▸ **Try it**: The lines from the top of the data down to the line with "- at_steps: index" should be repeated exactly, both ends included.
===
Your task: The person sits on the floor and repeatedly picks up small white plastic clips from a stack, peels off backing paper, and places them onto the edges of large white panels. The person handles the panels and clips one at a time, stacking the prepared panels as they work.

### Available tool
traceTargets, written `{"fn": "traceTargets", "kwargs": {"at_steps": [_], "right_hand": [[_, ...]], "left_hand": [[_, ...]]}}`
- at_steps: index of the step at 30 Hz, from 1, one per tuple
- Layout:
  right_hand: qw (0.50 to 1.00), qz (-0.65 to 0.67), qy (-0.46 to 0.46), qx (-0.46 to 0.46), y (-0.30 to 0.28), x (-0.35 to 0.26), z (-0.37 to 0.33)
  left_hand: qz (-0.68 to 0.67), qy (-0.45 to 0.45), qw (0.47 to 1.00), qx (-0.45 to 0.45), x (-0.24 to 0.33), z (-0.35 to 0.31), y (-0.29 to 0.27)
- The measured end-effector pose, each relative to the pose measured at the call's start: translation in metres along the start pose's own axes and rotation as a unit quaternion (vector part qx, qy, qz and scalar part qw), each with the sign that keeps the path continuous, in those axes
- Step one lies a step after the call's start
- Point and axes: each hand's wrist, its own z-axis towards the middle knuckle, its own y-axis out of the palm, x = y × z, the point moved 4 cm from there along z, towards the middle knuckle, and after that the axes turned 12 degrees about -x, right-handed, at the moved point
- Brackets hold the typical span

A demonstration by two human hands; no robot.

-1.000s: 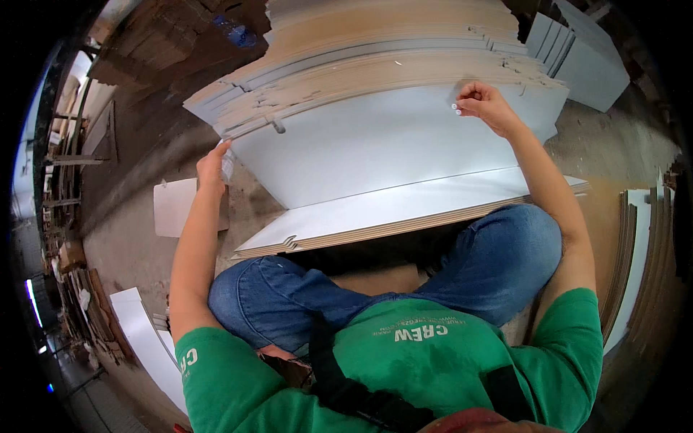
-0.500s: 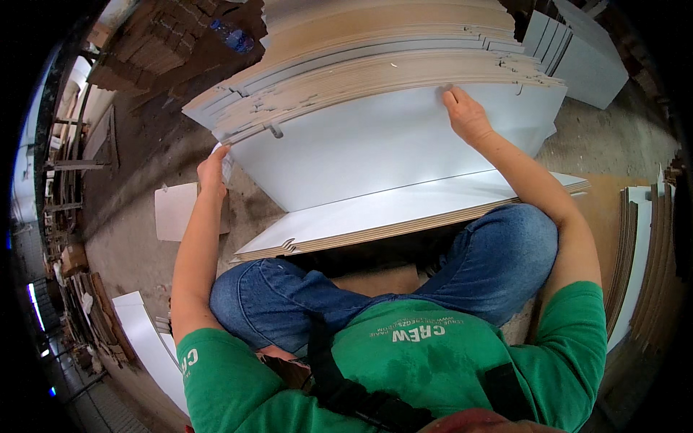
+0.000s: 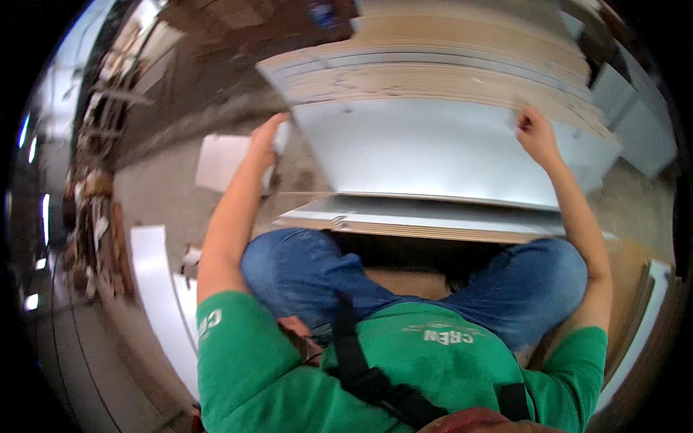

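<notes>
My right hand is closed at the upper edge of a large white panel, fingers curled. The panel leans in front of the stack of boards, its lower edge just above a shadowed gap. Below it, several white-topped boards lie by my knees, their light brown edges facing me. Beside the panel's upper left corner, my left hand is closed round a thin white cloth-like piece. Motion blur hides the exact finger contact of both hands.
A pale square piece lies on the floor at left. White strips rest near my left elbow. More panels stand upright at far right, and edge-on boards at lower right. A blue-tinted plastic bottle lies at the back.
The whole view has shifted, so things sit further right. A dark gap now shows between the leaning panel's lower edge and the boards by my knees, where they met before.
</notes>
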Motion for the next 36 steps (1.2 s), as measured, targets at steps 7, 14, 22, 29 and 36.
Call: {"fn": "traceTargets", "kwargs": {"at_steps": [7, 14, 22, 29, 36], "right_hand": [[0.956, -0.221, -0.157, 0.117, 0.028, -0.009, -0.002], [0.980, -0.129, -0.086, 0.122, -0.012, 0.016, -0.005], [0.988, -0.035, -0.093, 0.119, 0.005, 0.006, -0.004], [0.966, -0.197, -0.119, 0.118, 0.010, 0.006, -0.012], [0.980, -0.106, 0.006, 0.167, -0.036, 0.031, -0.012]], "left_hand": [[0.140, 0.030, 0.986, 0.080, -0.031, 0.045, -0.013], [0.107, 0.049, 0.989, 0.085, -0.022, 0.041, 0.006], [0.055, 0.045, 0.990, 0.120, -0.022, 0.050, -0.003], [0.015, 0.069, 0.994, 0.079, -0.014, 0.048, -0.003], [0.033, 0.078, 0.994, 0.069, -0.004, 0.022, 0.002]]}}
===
▸ **Exercise solution**:
Your task: The person sits on the floor and repeatedly picks up small white plastic clips from a stack, peels off backing paper, and places them onto the edges of large white panels. The person handles the panels and clips one at a time, stacking the prepared panels as they work.

### Available tool
traceTargets, written `{"fn": "traceTargets", "kwargs": {"at_steps": [_], "right_hand": [[_, ...]], "left_hand": [[_, ...]]}}`
- at_steps: index of the step at 30 Hz, from 1, one per tuple

This exercise has been worked through to completion.